Aim of the exercise: Among the records below, find the lines that contain "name" and copy each of them.

Source information Block Start

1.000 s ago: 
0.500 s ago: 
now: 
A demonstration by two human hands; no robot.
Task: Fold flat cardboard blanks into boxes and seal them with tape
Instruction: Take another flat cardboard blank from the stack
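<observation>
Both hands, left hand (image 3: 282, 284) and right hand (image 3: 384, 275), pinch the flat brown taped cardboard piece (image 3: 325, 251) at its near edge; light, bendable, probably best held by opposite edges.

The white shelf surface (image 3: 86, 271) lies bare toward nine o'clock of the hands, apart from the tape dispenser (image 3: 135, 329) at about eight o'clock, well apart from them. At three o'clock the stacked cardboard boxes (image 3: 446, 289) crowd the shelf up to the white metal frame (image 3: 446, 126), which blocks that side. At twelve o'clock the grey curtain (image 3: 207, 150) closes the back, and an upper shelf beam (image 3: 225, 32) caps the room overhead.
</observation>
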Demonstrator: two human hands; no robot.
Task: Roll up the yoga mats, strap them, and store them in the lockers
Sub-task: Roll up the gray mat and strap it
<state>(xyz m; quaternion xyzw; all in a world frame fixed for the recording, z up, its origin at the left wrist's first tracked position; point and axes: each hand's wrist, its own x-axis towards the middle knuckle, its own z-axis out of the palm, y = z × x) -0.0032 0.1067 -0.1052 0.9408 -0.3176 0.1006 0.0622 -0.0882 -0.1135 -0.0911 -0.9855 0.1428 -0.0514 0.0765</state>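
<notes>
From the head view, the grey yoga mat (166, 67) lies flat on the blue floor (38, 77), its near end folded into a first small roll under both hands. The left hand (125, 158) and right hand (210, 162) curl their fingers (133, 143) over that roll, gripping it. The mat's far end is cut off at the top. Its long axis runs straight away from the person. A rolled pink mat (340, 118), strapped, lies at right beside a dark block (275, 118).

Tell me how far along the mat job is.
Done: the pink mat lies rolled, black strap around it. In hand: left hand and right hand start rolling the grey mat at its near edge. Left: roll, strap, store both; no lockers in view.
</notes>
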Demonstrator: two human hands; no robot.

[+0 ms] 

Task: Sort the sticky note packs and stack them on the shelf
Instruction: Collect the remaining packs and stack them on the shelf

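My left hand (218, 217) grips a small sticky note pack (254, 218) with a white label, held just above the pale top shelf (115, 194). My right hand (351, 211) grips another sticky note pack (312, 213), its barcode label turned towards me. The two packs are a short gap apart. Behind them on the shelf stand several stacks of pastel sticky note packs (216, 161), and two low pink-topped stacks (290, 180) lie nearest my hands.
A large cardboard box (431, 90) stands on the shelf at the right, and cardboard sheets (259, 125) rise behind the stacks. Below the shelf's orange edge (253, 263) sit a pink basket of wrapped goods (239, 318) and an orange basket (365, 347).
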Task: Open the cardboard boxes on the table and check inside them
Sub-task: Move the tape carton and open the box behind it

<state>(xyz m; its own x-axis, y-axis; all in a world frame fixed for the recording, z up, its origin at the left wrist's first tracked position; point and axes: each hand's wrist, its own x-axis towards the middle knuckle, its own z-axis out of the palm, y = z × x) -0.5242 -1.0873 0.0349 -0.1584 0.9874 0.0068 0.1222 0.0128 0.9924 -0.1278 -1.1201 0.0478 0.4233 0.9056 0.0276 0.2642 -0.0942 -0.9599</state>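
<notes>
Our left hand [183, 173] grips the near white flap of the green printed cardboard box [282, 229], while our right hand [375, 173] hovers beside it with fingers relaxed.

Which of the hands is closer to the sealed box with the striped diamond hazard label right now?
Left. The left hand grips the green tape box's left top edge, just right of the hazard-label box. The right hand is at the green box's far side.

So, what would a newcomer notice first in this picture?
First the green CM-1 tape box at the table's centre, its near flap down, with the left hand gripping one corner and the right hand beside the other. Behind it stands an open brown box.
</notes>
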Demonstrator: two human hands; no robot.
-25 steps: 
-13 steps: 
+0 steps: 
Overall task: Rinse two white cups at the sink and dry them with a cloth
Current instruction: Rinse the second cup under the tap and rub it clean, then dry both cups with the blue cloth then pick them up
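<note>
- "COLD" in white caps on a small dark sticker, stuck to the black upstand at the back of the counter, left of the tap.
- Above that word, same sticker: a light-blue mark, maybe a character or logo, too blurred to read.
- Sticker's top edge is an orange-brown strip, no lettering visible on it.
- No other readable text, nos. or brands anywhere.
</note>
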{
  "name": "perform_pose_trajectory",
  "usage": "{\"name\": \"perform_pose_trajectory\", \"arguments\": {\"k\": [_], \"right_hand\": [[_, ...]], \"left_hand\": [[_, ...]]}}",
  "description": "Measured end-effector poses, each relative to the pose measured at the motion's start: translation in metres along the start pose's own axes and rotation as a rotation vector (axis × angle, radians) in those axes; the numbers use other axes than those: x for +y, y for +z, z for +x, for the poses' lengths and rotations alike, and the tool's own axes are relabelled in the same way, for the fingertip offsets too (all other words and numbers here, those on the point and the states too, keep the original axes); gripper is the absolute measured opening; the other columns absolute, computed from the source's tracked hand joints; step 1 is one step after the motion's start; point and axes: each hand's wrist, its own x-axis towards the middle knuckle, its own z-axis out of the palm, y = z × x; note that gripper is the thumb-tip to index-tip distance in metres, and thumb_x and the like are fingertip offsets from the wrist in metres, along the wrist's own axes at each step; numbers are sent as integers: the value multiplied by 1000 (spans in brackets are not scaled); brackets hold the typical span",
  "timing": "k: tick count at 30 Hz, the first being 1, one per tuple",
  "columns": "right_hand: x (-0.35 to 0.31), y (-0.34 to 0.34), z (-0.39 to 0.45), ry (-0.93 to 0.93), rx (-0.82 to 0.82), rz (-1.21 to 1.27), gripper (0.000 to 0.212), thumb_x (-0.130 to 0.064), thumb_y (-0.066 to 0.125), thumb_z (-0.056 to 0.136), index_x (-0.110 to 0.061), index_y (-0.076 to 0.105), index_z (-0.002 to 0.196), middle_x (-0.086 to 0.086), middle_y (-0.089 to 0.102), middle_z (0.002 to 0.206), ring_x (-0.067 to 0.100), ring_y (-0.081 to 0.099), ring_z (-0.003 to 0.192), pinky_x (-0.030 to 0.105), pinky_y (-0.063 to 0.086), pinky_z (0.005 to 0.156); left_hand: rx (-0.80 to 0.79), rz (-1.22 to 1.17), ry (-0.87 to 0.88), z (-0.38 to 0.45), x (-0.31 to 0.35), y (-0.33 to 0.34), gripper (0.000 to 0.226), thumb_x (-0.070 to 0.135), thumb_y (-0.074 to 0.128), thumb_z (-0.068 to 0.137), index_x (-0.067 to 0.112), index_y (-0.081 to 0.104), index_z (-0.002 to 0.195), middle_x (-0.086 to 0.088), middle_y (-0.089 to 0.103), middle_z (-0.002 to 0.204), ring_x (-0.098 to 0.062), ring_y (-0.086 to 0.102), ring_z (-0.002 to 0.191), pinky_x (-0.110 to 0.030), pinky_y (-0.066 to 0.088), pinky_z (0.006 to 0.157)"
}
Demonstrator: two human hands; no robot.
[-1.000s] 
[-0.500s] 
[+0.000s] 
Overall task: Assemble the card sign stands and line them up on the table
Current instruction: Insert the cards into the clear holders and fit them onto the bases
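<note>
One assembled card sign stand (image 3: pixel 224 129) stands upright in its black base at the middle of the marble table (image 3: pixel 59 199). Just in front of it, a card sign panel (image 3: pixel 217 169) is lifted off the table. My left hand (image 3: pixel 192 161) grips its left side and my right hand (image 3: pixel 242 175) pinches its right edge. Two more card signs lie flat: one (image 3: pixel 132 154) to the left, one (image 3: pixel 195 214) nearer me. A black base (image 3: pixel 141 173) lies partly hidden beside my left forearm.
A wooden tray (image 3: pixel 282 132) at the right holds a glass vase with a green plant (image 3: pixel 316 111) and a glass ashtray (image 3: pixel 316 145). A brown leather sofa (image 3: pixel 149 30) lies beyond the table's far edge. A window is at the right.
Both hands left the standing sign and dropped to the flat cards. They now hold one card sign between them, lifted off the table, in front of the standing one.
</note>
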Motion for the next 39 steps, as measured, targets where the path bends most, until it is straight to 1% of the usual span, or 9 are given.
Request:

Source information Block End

Reply to the exercise:
  "name": "perform_pose_trajectory",
  "usage": "{\"name\": \"perform_pose_trajectory\", \"arguments\": {\"k\": [_], \"right_hand\": [[_, ...]], \"left_hand\": [[_, ...]]}}",

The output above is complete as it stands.